Due to changes to the CalibratR package, some of the recalibration methods don't work properly on some systems.  This is due to the way CalibratR is addressing the parallel package, which Mac OS (and maybe others????) doesn't seem to like.  There is a workaround, though; just copy the following code and run it before you run enmtools.calibrate, and all should be well!


if (Sys.getenv("RSTUDIO") == "1" && !nzchar(Sys.getenv("RSTUDIO_TERM")) && Sys.info()["sysname"] == "Darwin" && getRversion() >= "4.0.0") {

    parallel:::setDefaultClusterOptions(setup_strategy = "sequential")

} 

Tuesday, August 11, 2020

Hacking together the Bohl et al. test

 A recent paper by Bohl et al. suggested a new method for testing statistical significance of ENM predictions.  It's similar to a test by Raes and ter Steege and existing tests in ENMTools, but as I understand it the difference is as follows:

Raes and ter Steege choose random points from the study area to build a data set equivalent to the size of the empirical data set, and compare the performance of the models on training data to the performance on random training data.  This is what you get in ENMTools if you set rts.reps > 0 and test.prop = 0.

ENMTools' implementation of the Raes and ter Steege test added the ability (via setting test.prop > 0) to split the randomly drawn spatial data into training and test subsets and compare your empirical model's ability to predict your empirical test data to the ability of random training data to predict random test data.

The Bohl et al. test compares the ability of your model to predict your empirical test data to the ability of randomly drawn training points to predict your empirical test data.  As such the data for the replicate models would be the same as in ENMTools for test.prop > 0, but the data the models are evaluated on would be test data from the empirical data set instead of test data that was randomly drawn from the study area.

At this point I would not venture to say which of these approaches is better, as I don't feel that I fully understand it myself.  They each reflect different null hypotheses, and so perhaps the answer to "which is better" is a question of which one reflects the null you're most interested in rejecting.  I think there's a lot more work to be done in this area, and I'm not sure there's going to be a one-size-fits-all answer.

All of that aside, at some point we need to implement the Bohl et al. test in ENMTools.  Until then, it's fairly easy to hack together as is.  You can use the existing rts.reps argument to generate the reps, and then just evaluate those models on your empirical test data.  Here's a quick and dirty example using some of the built-in data from ENMTools.


library(ENMTools)

library(dplyr)

library(ggplot2)


monticola.gam <- enmtools.gam(iberolacerta.clade$species$monticola,

                              euro.worldclim,

                              test.prop = 0.3,

                              rts.reps = 10)

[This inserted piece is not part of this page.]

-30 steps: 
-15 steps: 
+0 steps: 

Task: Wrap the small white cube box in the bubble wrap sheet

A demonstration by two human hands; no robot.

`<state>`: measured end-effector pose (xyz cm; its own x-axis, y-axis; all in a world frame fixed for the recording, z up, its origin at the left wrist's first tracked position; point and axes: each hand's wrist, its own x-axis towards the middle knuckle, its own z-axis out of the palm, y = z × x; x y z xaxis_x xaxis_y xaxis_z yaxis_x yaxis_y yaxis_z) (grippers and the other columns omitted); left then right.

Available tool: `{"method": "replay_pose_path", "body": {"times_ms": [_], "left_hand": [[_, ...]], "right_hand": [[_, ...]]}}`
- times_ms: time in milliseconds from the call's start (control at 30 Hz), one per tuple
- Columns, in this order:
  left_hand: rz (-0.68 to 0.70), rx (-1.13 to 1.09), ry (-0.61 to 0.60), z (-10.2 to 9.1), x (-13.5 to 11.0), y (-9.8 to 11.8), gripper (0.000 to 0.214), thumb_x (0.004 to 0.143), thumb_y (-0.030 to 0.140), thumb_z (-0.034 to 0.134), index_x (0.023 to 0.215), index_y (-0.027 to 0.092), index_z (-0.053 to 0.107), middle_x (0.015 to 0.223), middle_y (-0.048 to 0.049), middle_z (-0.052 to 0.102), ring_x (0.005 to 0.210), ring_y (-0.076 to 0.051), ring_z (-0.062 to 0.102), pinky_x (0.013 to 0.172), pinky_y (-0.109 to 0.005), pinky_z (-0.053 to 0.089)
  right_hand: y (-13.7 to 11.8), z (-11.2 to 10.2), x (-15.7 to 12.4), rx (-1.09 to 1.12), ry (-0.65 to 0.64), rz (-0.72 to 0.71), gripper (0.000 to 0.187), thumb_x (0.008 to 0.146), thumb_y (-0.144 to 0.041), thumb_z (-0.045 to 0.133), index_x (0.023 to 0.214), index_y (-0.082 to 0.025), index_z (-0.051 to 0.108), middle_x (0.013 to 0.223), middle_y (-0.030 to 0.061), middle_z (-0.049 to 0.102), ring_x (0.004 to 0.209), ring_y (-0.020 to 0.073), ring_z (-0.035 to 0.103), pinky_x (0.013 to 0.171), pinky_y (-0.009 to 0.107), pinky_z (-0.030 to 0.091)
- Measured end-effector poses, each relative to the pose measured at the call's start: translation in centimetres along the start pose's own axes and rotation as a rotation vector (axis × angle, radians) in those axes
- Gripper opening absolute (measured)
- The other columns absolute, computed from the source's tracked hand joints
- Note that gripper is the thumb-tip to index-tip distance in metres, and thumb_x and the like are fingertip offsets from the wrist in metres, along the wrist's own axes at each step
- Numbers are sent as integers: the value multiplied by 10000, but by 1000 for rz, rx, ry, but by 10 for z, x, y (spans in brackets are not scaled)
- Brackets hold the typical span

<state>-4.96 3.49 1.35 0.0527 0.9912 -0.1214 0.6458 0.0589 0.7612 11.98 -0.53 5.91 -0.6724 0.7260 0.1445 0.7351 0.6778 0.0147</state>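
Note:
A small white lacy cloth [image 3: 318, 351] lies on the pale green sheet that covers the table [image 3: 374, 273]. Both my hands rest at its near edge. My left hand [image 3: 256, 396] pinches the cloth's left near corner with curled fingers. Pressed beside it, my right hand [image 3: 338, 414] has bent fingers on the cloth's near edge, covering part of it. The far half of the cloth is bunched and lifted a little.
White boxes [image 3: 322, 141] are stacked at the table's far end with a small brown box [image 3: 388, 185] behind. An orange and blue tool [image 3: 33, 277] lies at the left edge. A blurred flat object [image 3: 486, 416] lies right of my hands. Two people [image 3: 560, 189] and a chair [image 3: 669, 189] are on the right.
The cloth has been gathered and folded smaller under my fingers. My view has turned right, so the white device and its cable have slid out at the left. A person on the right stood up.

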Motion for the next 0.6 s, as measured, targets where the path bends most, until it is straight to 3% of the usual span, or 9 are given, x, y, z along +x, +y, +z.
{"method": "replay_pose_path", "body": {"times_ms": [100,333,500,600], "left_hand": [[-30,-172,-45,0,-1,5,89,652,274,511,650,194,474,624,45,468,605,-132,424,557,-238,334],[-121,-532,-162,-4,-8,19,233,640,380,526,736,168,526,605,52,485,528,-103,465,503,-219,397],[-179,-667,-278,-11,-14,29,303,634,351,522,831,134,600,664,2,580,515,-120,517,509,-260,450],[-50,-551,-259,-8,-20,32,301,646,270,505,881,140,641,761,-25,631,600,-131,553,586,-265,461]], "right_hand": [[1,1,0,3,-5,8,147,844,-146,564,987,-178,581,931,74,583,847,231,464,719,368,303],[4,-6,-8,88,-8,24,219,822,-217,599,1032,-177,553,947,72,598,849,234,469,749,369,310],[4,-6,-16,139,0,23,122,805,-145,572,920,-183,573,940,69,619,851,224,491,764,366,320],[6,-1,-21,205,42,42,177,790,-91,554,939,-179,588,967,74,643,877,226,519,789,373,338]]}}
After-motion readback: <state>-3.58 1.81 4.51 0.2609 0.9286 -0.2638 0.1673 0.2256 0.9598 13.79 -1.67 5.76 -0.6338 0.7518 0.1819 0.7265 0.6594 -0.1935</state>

test.pres <- monticola.gam$test.data

test.bg <- monticola.gam$analysis.df %>%

  filter(presence == 0) %>%

  select(Longitude, Latitude)


bohl.test <- function(thismodel){

  dismo::evaluate(test.pres, test.bg, thismodel, euro.worldclim)

}


null.dist <-sapply(monticola.gam$rts.test$rts.models, 

                   FUN = function(x) bohl.test(x$model)@auc)

null.dist <- c(monticola.gam$test.evaluation@auc, null.dist)

names(null.dist)[1] <- "empirical"


qplot(null.dist, geom = "histogram", fill = "density", alpha = 0.5) +

  geom_vline(xintercept = null.dist["empirical"], linetype = "longdash") +

  xlim(0,1) + guides(fill = FALSE, alpha = FALSE) + xlab("AUC") +

  ggtitle(paste("Model performance in geographic space on test data")) +

  theme(plot.title = element_text(hjust = 0.5))


Ta da!!!!


Wednesday, July 29, 2020

install.packages("ENMTools") - ENMTools is now on CRAN!

Hey everybody! I'm happy to announce that we've finally put ENMTools onto CRAN!  It took a while, but everything seems to be working.  From now on you can install ENMTools just by typing:

install.packages("ENMTools")

After which, to get all of the dependencies, you should go ahead and do:

library(ENMTools)
install.extras()

After that, everything should work!  You might still need to put the maxent.jar file in the right place for dismo if you haven't done that already, but see the dismo maxent help file for that.

Tuesday, June 2, 2020

Introductory tutorials for the R version of ENMTools

Hey everybody!  I've started recording quick tutorials on the most important bits of ENMTools.  Here's one on how to install ENMTools and all of its dependencies:



And here's one on how to build ENMTools species objects and some quick models:





Sunday, May 24, 2020

Code snippet from Tyler Smith for fast plotting of ENMTools models

Over on the ENMTools GitHub page, Tyler Smith asked a question about plotting ENMTools models.  He pointed out that large models are very slow to plot, largely because of our use of ggplot2.  We like ggplot for this because it allows us to store plots in objects easily, and makes it possible for users to modify plots after the fact using all of the features of ggplot and the extensions people have written for it.  That said, it's probably frustrating to have a long draw time if you just want to take a quick peek at your model's predictions.  Tyler provided a code chunk that does a nice quick plot using base graphics.  The end result looks a lot like the standard ggplot plots we've been returning, but takes a fraction of the time to display.  Here's that code:

library(viridis) # to match ENMTools color palette

plotTWS <- ...="" function="" p="" x="">  plot(x$suitability, col = viridis(100, option = "B" ),
       xlab =  "Longitude", ylab = "Latitude",
       main = paste("Maxent model for", x$species.name),
       bty = 'l', box = FALSE)
  points(subset(x$analysis.df, presence == 1), pch = 21,
       bg = "white")
  points(x$test.data, pch = 21, bg = "green")
}

We're going to see if we can work out a quicker way to do our built-in plots using ggplot, but for now this is a nice workaround!

Friday, August 9, 2019

Calibration metrics added to ENMTools R package

Given our recent paper on how badly discrimination accuracy performs at selecting models that estimate ecological phenomena, the obvious next question is whether there are existing alternatives that do a better job.  The answer is an emphatic YES; calibration seems to be a much more useful method of selecting models for most purposes.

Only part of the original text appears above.